In China, these EVs make ideal first cars. Geely product specialist Liuxuan, 26, picked the Panda from the company car list as her first wheels. “My driving is not so good, so this is perfect for me,” she told Autocar about her bright pink example at the Beijing motor show. 

Packaging four seats in a 3m-long car inevitably means you can fit only tiny 12in wheels, which – combined with the slab sides and a cabin tall enough to seat four, very upright adult humans – means they do look more than a little like pieces of giant wheely luggage.

That design flaw is countered by a range of inventive and playful solutions to appeal to their mostly younger customer base. These include vibrant paintwork (as on Liuxan’s car), an intentionally comical roof spoiler on the Panda Knight, a convertible version of the Hongguang Mini and the oddly appealing Baojun Yep mini-SUV. 

One version of the Panda plays on the SUV theme with a Land Rover Defender-style ladder and black ‘handles’ on the bonnet. This is a long way from the po-faced dorkiness of the old Reva G-Wiz.

The low, low cost of these cars is a product of falling battery prices and the segment’s almost universal use of lower-cost lithium-iron-phosphate (LFP) battery chemistry, which gives them a range that far exceeds the lead-acid batteries that preceded them.

The added range also means they qualify for new energy vehicle (NEV) credits that their makers can sell to other brands that would like to carry on with combustion engines.

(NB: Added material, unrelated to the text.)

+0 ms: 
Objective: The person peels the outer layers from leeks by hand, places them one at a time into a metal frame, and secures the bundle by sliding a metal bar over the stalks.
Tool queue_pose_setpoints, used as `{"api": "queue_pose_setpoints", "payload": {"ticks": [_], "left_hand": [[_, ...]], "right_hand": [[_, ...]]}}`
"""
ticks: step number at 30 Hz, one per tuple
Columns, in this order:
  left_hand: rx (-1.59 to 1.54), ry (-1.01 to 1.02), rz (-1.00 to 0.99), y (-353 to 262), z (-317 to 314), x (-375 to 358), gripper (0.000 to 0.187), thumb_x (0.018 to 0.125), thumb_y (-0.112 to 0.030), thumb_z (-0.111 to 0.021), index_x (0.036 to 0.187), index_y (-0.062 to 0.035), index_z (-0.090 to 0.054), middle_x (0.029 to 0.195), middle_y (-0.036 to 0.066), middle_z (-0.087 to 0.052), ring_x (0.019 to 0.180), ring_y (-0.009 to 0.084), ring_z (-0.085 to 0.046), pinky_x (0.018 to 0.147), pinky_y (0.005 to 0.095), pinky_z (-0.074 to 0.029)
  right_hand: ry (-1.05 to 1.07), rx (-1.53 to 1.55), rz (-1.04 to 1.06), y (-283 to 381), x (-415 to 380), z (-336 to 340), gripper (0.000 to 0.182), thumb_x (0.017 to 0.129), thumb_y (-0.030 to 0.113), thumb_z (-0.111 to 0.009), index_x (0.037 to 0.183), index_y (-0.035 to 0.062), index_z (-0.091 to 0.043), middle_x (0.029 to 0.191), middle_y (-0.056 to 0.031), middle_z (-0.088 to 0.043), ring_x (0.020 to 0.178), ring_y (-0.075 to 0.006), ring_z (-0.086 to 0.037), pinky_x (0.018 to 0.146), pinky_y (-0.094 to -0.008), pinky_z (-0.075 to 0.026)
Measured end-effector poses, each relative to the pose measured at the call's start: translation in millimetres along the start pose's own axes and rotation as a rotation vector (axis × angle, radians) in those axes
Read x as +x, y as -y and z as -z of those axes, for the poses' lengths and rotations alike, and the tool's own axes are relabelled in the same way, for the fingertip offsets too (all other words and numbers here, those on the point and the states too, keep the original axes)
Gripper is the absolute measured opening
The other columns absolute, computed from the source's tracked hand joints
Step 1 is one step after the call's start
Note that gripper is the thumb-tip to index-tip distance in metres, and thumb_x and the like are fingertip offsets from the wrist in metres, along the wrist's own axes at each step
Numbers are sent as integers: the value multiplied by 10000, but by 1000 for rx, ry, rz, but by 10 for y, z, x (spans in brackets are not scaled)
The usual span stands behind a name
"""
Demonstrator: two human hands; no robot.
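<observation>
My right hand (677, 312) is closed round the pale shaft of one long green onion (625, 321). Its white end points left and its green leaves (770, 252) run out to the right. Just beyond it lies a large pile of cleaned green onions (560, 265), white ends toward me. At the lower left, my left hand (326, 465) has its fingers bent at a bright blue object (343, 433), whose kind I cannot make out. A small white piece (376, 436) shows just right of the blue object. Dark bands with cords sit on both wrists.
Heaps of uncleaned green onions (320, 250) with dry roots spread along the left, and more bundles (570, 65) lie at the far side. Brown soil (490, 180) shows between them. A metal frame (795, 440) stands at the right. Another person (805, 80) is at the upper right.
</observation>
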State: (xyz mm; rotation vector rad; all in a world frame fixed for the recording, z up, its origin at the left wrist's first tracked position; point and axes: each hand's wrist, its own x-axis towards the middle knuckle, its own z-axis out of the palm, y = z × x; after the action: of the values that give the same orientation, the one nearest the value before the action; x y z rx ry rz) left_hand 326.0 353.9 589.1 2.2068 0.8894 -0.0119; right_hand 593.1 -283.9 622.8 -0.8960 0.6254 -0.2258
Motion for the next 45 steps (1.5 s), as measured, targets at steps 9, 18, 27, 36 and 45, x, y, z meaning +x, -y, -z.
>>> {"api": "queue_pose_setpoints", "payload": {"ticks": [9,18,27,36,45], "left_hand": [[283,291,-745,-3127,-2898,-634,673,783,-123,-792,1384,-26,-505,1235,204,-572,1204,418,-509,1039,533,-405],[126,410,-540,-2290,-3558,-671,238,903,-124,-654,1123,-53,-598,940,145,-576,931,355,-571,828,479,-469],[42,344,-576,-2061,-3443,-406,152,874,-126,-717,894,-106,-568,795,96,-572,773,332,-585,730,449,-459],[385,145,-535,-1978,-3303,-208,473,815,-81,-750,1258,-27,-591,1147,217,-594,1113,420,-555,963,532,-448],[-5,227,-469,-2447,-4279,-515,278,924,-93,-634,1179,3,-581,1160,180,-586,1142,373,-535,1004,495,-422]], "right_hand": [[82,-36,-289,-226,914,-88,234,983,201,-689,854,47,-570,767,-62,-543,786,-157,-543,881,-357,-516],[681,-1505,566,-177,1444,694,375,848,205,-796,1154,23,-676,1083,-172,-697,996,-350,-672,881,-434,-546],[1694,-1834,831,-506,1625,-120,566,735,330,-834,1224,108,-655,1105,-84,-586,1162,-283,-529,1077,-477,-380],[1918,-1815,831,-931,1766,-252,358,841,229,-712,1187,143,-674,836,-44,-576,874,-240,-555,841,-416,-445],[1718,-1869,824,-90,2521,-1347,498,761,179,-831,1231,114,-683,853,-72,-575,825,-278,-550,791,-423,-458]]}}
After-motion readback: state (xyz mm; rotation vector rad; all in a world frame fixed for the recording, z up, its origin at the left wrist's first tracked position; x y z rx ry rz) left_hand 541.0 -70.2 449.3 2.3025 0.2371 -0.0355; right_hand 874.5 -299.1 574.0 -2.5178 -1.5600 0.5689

Despite this, the segment isn’t as hot in China as it was two years ago. Hongguang Mini sales almost halved last year to 237,863, according to sales aggregator Bestsellingcarsblog.com. Partly that’s due to newcomers such as the Yep, the Changan Lumin and the Rainbow from newly revived Zhidou. 

Ultimately, though, the segment is shrinking, from almost 30% of new EVs in 2021, with sales of more than one million to below 10% last year, well down from its six-figure record, according to research from the Oxford Institute for Energy Studies.

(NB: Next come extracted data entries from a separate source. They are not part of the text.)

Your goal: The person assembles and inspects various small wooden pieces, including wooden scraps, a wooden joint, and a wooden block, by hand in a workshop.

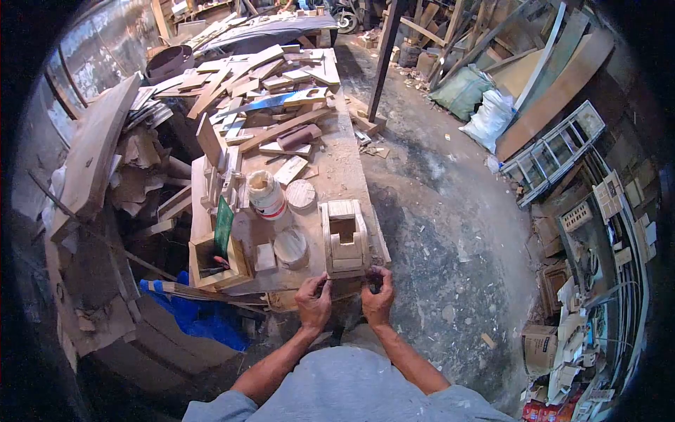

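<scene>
A small pale wooden box (pixel 346 261) with a square opening in its top and rounded side pieces sits at the near right corner of the workbench. My left hand (pixel 314 304) pinches its near left corner, thumb and fingers closed. At the near right corner, my right hand (pixel 377 301) has its fingers curled closed against the box. Left of the box lie two round wooden discs, the nearer one (pixel 291 247) and the farther one (pixel 301 194), and a small wooden block (pixel 266 257). A white tub (pixel 266 195) with a crusted rim stands behind them.
Scrap wood and a handsaw (pixel 278 100) with a blue blade cover the back of the workbench (pixel 344 165). A wooden tray (pixel 221 261) holds a green piece at its left corner. Planks, sacks (pixel 486 121) and a ladder (pixel 555 151) line the right wall.
</scene>
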The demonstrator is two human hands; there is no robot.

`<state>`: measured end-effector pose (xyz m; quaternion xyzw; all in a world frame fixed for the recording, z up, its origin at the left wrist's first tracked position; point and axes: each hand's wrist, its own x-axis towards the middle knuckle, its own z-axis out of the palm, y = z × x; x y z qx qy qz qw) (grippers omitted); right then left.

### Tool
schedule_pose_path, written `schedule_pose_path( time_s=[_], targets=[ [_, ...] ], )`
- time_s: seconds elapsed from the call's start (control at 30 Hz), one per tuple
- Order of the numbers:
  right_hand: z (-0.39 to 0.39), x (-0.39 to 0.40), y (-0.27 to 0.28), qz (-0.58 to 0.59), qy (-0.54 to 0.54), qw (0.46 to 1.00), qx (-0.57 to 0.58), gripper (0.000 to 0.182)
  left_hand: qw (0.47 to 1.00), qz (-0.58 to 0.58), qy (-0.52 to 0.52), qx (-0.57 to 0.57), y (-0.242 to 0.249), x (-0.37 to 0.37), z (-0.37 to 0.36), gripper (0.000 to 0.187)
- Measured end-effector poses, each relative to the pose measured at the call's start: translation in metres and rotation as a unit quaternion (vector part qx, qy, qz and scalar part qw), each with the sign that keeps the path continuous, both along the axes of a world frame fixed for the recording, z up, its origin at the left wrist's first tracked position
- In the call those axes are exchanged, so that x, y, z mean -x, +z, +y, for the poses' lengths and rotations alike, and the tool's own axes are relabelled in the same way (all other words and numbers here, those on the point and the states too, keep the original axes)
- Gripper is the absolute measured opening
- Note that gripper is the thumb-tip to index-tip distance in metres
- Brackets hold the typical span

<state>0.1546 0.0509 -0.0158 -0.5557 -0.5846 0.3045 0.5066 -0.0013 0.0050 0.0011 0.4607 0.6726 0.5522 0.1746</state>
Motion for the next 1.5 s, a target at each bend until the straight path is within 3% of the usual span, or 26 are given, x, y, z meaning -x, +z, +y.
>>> schedule_pose_path(
  time_s=[0.17,0.27,0.37,0.47,0.5,0.6,0.7,0.87,0.97,1.03,1.17,1.3,1.4,1.5],
  targets=[
    [0.002,-0.001,-0.006,0.016,-0.010,1.000,0.002,0.041,0.999,-0.032,-0.009,0.020,0.013,-0.001,0.003,0.019],
    [0.001,-0.001,0.010,0.044,0.011,0.999,-0.005,0.039,0.999,-0.030,-0.016,0.008,-0.010,0.003,0.003,0.024],
    [0.002,-0.018,0.017,0.050,0.017,0.999,-0.010,0.044,0.992,-0.108,-0.010,0.057,-0.003,0.003,-0.001,0.030],
    [0.020,-0.054,0.021,-0.097,0.003,0.987,-0.125,0.055,0.989,-0.120,-0.014,0.081,0.007,0.009,-0.007,0.036],
    [0.024,-0.065,0.020,-0.112,0.041,0.991,-0.064,0.068,0.993,-0.093,-0.011,0.072,0.008,0.011,-0.009,0.036],
    [0.048,-0.081,0.029,-0.281,0.106,0.942,-0.150,0.075,0.996,-0.061,-0.010,0.059,0.008,0.015,-0.013,0.035],
    [0.072,-0.098,0.017,-0.265,0.230,0.931,-0.098,0.075,0.992,-0.104,-0.009,0.068,0.000,0.016,-0.021,0.034],
    [0.086,-0.114,0.026,-0.291,0.296,0.906,-0.083,0.065,0.990,-0.111,0.042,0.072,0.019,0.008,-0.031,0.032],
    [0.098,-0.128,0.036,-0.343,0.322,0.872,-0.135,0.054,0.996,0.004,0.077,0.050,0.018,0.005,-0.032,0.038],
    [0.115,-0.140,0.047,-0.384,0.355,0.823,-0.221,0.045,0.992,0.000,0.082,0.097,0.048,-0.006,-0.030,0.056],
    [0.156,-0.147,0.050,-0.267,0.375,0.882,-0.101,0.046,0.987,0.077,0.114,0.078,0.078,-0.042,-0.001,0.109],
    [0.200,-0.130,0.063,-0.225,0.389,0.879,-0.158,0.051,0.957,0.148,0.173,0.179,0.083,-0.080,0.041,0.143],
    [0.215,-0.112,0.074,-0.149,0.436,0.880,-0.120,0.050,0.940,0.169,0.215,0.204,0.087,-0.098,0.063,0.139],
    [0.218,-0.098,0.079,-0.145,0.446,0.879,-0.086,0.049,0.933,0.146,0.249,0.214,0.087,-0.108,0.073,0.136]
  ],
)
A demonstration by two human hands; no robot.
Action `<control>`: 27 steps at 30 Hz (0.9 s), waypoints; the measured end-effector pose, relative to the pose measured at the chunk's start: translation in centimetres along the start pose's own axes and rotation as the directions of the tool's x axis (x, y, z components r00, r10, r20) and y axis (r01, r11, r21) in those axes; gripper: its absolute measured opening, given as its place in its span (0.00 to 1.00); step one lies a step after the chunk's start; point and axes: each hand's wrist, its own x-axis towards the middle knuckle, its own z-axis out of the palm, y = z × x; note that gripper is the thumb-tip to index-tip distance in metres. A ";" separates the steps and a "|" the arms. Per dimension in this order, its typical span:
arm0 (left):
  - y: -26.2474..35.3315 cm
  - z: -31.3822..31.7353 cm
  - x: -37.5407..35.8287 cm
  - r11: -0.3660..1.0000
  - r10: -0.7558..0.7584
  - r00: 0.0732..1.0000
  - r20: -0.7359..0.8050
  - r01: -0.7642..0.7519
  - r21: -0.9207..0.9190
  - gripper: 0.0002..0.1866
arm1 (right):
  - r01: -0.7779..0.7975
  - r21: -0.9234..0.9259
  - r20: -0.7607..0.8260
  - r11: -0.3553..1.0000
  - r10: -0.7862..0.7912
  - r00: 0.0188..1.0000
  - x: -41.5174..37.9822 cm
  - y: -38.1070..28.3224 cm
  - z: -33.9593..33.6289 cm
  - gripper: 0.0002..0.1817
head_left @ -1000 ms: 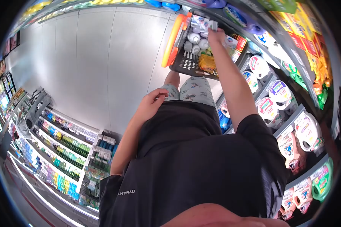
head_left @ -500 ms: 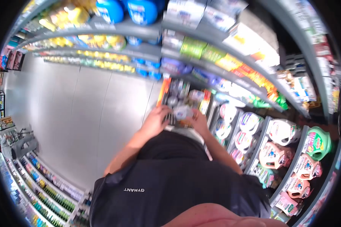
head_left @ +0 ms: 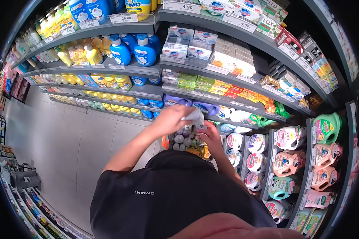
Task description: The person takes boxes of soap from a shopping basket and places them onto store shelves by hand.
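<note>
A small white box (head_left: 195,116) is held up in front of my chest, over a container of goods (head_left: 183,141). My left hand (head_left: 173,118) grips the box from the left, fingers closed round its upper edge. Beside its lower right side is my right hand (head_left: 210,134), with its fingers bent near the box; whether they press on it is hard to make out. Below the hands, the container holds several pale round-topped items and some yellow packs.
Shelves of boxed soap (head_left: 187,49) and blue pump bottles (head_left: 144,51) rise ahead. Detergent bottles (head_left: 289,162) line the shelf at the right. Grey floor (head_left: 71,135) stretches to the left, with a grey cart (head_left: 24,177) at the far left.
Both hands have risen out of the container's area toward the shelves, with the white box now lifted. The view has shifted, showing more of the shelves, and is sharper.
</note>
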 end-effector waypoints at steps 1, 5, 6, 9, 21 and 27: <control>0.3 -2.2 1.3 0.999 0.043 0.996 -0.080 -0.042 0.018 0.27 | -0.013 0.003 -0.017 1.000 0.013 1.000 -0.1 0.2 -0.5 0.33; 4.0 -12.6 6.6 0.998 0.003 0.925 -0.381 0.024 0.066 0.26 | -0.008 0.055 -0.058 0.998 0.011 0.998 -0.9 0.6 -1.1 0.33; 4.3 -14.7 7.9 0.988 0.077 0.882 -0.465 -0.004 0.156 0.25 | -0.007 0.063 -0.058 0.998 0.011 0.998 -1.0 0.8 -1.3 0.34; 4.6 -20.2 12.1 0.834 0.425 0.705 -0.568 -0.060 0.549 0.24 | 0.016 0.099 -0.035 0.995 -0.012 0.999 -1.4 1.8 -1.5 0.34; 1.8 -27.6 20.6 0.828 0.252 0.919 -0.304 -0.042 0.559 0.21 | -0.003 0.110 -0.009 0.994 0.004 1.000 -2.4 1.9 -1.0 0.29; 2.3 -26.0 20.7 0.894 -0.123 0.833 -0.539 0.329 0.305 0.26 | -0.024 0.096 0.018 0.995 0.022 1.000 -2.5 1.6 -0.9 0.28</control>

Two factors are at work here. One is that cities such as Shanghai are blocking the smallest EVs from schemes to restrict new licence plate allocation to EVs only. Whether you’re 3m long or 5m long, you’re still traffic. The other is that a new class of 4m-long, four-door electric superminis is expanding with prices almost as good.

The BYD Seagull, costing from the equivalent of £8100, leads the pack with 239,270 sales last year, followed by Wuling’s own Bingo at 167,764 (costing from just £6,000) and the well-regarded Leapmotor T03, which leads owner reviews on the Autohome car sales portal above the Binguo. 

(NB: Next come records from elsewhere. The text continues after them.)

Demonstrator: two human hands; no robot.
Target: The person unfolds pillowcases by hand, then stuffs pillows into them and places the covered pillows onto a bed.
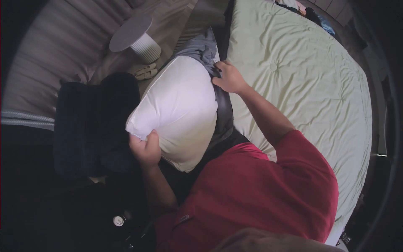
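Observation:
A white pillow lies across the middle of the view, its far end inside a grey pillowcase. At the pillow's near left corner, my left hand is closed on the white fabric. My right hand pinches the edge of the grey case at the pillow's right side. Part of the case hangs down along the pillow's right edge, next to the bed.
The bed with a pale green cover fills the right side. A dark blue armchair is at the left. Beyond are a round side table, slippers and curtains. Clothes lie past the bed's far edge.

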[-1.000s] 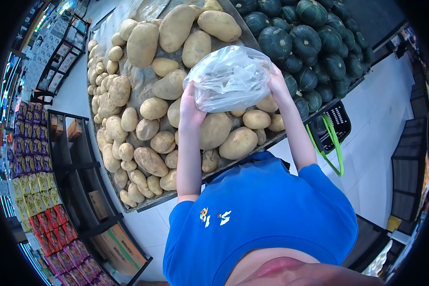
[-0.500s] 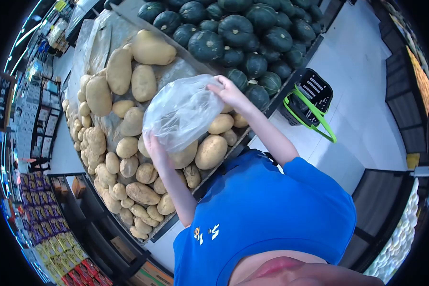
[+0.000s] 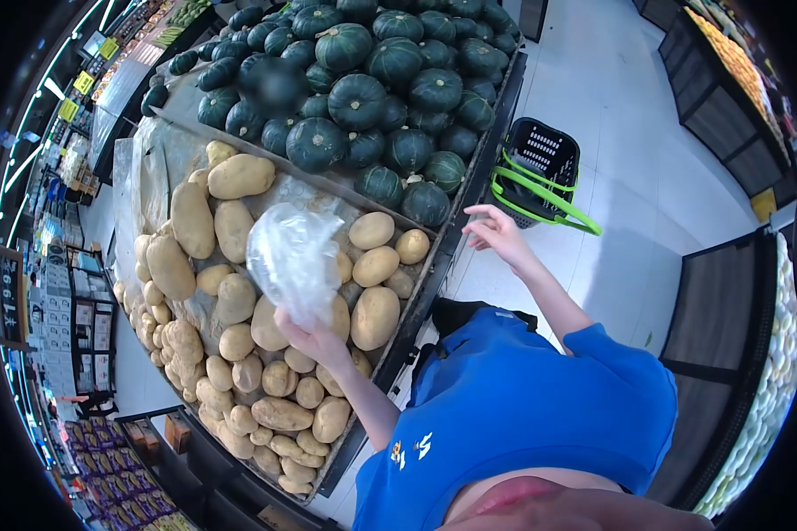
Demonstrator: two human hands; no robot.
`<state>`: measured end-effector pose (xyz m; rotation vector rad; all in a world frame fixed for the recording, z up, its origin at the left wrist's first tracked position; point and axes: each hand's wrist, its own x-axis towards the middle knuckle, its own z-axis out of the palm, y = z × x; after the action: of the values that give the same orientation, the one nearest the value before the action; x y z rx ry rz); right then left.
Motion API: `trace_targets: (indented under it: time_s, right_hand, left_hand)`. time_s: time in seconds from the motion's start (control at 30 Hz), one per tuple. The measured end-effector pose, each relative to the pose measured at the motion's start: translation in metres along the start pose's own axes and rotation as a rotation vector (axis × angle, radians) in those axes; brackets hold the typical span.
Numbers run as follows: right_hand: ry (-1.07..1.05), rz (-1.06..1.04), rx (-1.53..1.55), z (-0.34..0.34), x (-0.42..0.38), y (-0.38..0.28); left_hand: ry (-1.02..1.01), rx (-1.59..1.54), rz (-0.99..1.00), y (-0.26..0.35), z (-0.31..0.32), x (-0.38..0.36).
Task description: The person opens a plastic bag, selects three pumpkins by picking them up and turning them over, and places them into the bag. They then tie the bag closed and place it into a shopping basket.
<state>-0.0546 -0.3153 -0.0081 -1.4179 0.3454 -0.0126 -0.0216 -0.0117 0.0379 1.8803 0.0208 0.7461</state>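
A clear plastic bag (image 3: 294, 257) hangs over the potatoes, its lower end gripped in my left hand (image 3: 314, 341). Under and around it lie potatoes (image 3: 375, 317) of many sizes on the sloping display. Away from the bag, my right hand (image 3: 496, 234) is in the air past the display's edge, near the shopping basket (image 3: 540, 155). Its fingers are loosely stretched out and nothing is in them. The bag hides some potatoes behind it.
Dark green pumpkins (image 3: 357, 102) are heaped beyond a low divider (image 3: 328, 184). The display's black edge (image 3: 452, 221) runs along my side. The black basket with green handles stands on the pale floor (image 3: 611, 190). Packaged goods (image 3: 111, 469) line shelves at the lower left.
My right hand has let go of the bag and moved right, toward the basket. The bag now hangs from my left hand alone. The view has shifted, showing more pumpkins.
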Motion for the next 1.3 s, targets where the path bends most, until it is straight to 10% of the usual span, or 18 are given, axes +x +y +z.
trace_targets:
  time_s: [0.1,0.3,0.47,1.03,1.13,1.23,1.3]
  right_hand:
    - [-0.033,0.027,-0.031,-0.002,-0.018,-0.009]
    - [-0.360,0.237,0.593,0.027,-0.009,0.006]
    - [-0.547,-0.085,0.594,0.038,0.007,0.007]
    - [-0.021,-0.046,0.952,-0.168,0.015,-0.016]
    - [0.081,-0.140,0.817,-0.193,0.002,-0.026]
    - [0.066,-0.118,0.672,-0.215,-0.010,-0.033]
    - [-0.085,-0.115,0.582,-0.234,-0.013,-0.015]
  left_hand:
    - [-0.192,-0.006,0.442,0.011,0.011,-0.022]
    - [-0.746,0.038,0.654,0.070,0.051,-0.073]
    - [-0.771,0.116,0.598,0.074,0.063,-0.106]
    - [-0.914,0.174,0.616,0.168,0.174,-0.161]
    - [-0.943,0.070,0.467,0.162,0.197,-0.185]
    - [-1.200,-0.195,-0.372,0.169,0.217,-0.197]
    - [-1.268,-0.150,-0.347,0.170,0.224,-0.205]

“In China’s heart, we want to purchase big cars,” said one senior executive at the Beijing show. “We only purchase small cars because of price, not a desire to own one.”

Indeed, a premium mini-EV, the Arcfox Lite, was quickly discontinued due to lack of customer interest.

Around 2.2 million Smart customers have shown us that Europeans do have that desire – and Smart under its new 50:50 ownership by Geely and Mercedes-Benz is planning to return to the segment with a reborn Fortwo. 

However, the Project 2 feasibility study has already rejected the Geely Panda platform, European CEO Dirk Adelmann told Autocar.

Despite the regular fitment of airbags in the segment, high levels of tech (including app-controlled unlocking and cabin warming in the latest cars), the Chinese low-cost mini EV segment just isn’t up to the sophistication that Smart is looking for.

“These are not full-fledged cars,” Adelmann said. “A Fortwo successor needs to fit the brand: a real car capable of going onto the autobahn or motorway and having the premium aspect.”

We will of course get the Dacia Spring (built in China but not sold there), priced from £14,995, making it the UK’s cheapest proper car. But the dream of doling out a fleet of £6000 EVs for the family is one that’s likely to remain in China.